If you’ve read any books about popular economics, chances are you’ve heard of the Dutch Tulip Mania of the early 1600s. One of the first examples of a bubble economy, at its height, tulip bulbs were selling for 10 times the annual income of a skilled craftsman. Well now someone’s making a movie about those crazy Dutch flower lovers, an adaptation of Deborah Moggach’s novel Tulip Fever, which is set to star Zach Galifianakis and Christoph Waltz.

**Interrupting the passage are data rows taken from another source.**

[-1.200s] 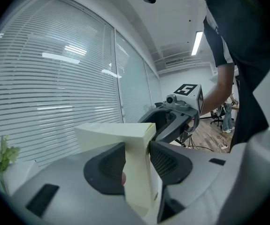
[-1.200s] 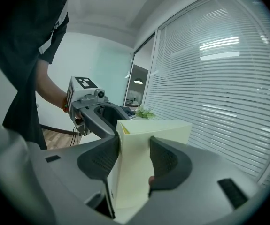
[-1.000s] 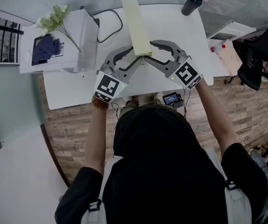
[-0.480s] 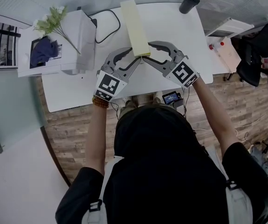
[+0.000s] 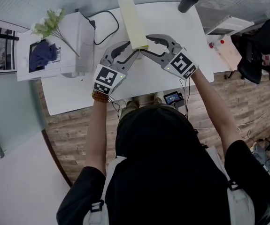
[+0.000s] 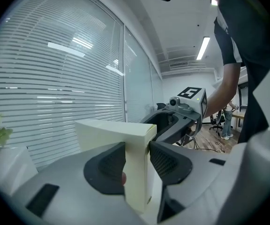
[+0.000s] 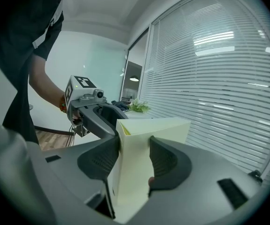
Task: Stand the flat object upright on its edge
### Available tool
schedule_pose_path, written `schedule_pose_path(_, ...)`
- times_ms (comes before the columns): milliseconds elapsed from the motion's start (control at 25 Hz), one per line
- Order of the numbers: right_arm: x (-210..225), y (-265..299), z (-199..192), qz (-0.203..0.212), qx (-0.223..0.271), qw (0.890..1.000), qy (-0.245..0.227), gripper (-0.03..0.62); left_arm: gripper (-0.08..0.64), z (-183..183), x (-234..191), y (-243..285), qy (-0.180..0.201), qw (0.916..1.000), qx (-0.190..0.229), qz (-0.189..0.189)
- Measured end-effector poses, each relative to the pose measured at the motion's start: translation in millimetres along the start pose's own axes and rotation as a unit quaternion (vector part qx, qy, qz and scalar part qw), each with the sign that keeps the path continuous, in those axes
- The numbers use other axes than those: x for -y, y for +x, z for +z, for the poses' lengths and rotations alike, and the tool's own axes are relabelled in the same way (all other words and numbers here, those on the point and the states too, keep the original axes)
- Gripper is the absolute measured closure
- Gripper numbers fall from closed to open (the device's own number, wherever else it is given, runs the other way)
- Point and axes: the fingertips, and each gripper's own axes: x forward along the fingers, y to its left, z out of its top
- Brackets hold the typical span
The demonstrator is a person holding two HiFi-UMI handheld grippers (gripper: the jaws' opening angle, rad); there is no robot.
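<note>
Both grippers are clamped on the near end of the box (image 5: 131, 17), a long, pale yellow carton that runs away from the person over the middle of the white table (image 5: 177, 29). The left gripper (image 5: 132, 49) comes in from the left and the right gripper (image 5: 145, 43) from the right, so their tips nearly meet at that end. In the left gripper view, the pads (image 6: 109, 165) press on the carton's two broad faces. The right gripper view shows the same hold, with the box (image 7: 160, 125) tall and narrow between the jaws. It seems to stand on its long edge, though I cannot tell whether that edge touches the table. Flowers (image 5: 50, 21) lie on a white unit at the left.
</note>
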Motion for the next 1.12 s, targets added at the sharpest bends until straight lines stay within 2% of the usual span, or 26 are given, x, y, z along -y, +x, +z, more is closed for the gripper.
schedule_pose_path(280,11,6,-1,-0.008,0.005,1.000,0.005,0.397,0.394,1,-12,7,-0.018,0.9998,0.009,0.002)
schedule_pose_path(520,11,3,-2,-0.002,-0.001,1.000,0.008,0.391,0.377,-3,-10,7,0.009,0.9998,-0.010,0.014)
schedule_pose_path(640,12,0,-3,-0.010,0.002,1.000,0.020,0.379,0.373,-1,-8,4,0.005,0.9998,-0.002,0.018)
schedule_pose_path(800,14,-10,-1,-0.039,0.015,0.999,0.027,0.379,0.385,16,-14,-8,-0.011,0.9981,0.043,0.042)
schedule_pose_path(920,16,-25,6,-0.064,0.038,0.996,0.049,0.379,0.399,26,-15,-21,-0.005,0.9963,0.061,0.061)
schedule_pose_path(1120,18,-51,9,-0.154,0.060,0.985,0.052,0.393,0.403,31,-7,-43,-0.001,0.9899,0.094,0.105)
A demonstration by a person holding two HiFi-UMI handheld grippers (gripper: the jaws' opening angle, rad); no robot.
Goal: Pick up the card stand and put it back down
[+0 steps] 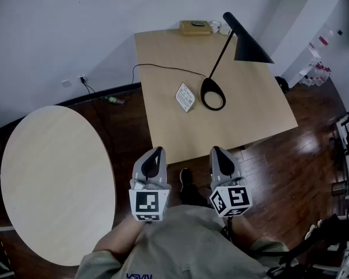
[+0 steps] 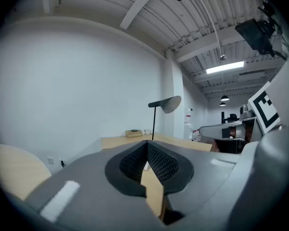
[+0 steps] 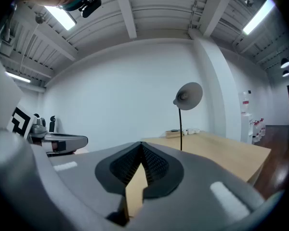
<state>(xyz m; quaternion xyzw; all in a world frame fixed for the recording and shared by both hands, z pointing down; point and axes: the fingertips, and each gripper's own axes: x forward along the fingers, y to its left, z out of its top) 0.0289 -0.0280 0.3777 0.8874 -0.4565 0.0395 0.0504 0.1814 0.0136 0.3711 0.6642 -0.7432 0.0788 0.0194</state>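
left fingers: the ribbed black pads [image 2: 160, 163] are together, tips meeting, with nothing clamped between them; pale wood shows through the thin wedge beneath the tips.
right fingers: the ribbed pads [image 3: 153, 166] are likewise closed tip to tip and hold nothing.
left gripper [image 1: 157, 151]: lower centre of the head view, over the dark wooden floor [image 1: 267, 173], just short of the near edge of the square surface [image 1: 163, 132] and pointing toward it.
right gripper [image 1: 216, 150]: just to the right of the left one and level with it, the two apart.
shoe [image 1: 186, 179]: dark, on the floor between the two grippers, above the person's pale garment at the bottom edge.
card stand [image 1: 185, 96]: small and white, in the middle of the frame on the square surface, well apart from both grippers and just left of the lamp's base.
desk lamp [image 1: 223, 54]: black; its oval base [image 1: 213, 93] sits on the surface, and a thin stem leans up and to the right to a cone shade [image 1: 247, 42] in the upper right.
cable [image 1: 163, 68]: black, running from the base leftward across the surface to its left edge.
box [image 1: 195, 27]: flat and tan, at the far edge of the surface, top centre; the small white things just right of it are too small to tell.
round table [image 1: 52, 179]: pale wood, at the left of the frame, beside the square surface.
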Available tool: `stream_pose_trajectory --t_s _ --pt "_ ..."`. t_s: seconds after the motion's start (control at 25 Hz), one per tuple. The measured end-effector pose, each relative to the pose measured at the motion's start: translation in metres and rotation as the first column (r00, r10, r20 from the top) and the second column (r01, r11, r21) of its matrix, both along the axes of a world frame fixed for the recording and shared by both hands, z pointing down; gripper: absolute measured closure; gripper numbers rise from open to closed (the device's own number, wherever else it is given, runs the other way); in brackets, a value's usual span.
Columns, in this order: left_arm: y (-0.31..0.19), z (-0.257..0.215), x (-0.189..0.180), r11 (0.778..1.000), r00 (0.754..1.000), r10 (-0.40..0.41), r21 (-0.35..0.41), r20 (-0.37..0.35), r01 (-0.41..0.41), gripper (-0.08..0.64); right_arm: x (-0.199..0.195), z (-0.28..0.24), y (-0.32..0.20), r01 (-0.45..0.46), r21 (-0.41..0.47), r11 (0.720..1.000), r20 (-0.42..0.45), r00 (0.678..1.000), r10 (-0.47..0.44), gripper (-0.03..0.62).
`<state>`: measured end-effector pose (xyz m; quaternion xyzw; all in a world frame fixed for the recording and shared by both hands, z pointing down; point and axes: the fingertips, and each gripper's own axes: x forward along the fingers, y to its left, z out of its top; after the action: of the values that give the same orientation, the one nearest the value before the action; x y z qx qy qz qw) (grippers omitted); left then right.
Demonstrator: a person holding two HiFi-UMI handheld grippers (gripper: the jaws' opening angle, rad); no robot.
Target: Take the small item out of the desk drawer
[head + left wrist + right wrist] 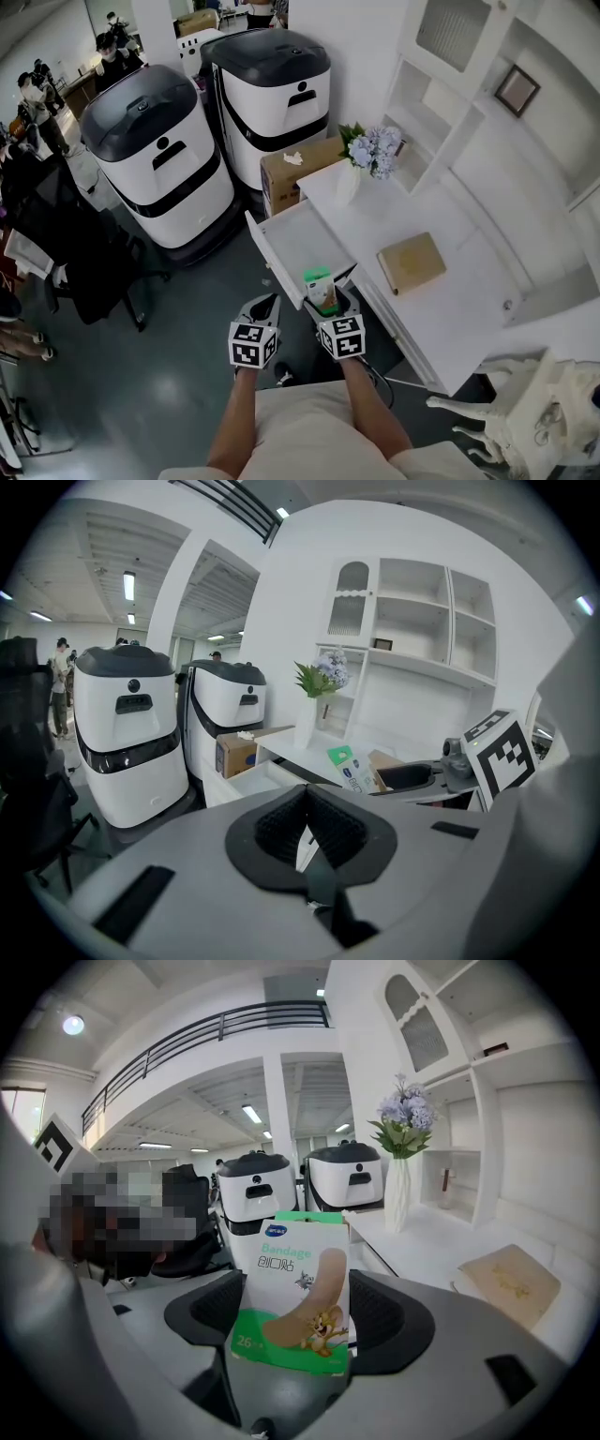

The film was part of The Weinstein Company’s upcoming slate being sold at Cannes, as reported by ScreenDaily:

Rounding out the slate is Tulip Fever. Justin Chadwick directs from a screenplay by Tom Stoppard. Alicia Vikander, Dane DeHaan, Jack O’Connell, Holliday Grainger, Christoph Waltz and Zach Galifianaki star. Alison Owen produces.

Here’s the book synopsis:

In 1630s Amsterdam, tulipomania has seized the populace. Everywhere men are seduced by the fantastic exotic flower. But for wealthy merchant Cornelis Sandvoort, it is his young and beautiful wife, Sophia, who stirs his soul. She is the prize he desires, the woman he hopes will bring him the joy that not even his considerable fortune can buy.

Cornelis yearns for an heir, but so far he and Sophia have failed to produce one. In a bid for immortality, he commissions a portrait of them both by the talented young painter Jan van Loos. But as Van Loos begins to capture Sophia’s likeness on canvas, a slow passion begins to burn between the beautiful young wife and the talented artist.

As the portrait unfolds, so a slow dance is begun among the household’s inhabitants. Ambitions, desires, and dreams breed a grand deception — and as the lies multiply, events move toward a thrilling and tragic climax.

I just hope that at the climactic moment, the painter Van Loos turns to Sophia solemnly and says, “You like tulips?” And when she responds in the affirmative, he replies, “Then put your two lips right here, madame,” and points to the convergence of his breeches. I’d love to see that, plus the earliest examples of “tickets to the ball game” and “have you seen my new watch.”